From the Enlightenment era, we have philosophy, the study of the general and fundamental nature of reality, existence, knowledge, values, reason, mind, and language. It's that last one that has caused the most trouble. Language, and the words we commonly use to discuss and describe life and the things we face from day to day....
That which we would like to communicate is almost always larger than the available words will convey. Imagine, for example, standing at the altar on your wedding day as the music begins and the people stand and turn toward the entrance. Moving gracefully into view, your veiled princess approaches on her father's arm, and as everything else fades from your awareness, your eyes meet and you feel it to the core of your soul; your entire world is consumed in a firestorm to be replaced by the most improbably magnificent view of the days to come .... See what I mean? You could talk for the rest of your life and never really convey what you experienced in that surreal instant. If you've experienced it yourself, you've perhaps got a clue. If not, your imagination may or may not get you even close.
It provokes the question, are words ever enough? And, do words impose artificial limits on reality? Converting reality to words is a philosophical imperative today, but is that a realistic expectation or just arrogance. Can today's human mind truly grasp and convey everything and anything?

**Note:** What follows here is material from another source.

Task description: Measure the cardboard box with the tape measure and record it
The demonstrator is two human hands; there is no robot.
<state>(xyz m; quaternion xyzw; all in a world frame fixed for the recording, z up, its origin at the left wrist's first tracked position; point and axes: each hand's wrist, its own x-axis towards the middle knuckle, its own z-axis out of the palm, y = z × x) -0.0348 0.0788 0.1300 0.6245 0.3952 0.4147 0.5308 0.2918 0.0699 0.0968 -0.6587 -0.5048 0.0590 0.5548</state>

“Words are but the vague shadows of the volumes we mean. Little audible links, they are, chaining together great inaudible feelings and purposes.”
― Theodore Dreiser
“The struggle of literature is in fact a struggle to escape from the confines of language; it stretches out from the utmost limits of what can be said; what stirs literature is the call and attraction of what is not in the dictionary.”
― Italo Calvino
“For in spite of language, in spite of intelligence and intuition and sympathy, one can never really communicate anything to anybody.”
― Aldous Huxley
Describing adequately in words what you can do
in a day could take a lifetime or more. Something
worth remembering when you try lecturing your kids.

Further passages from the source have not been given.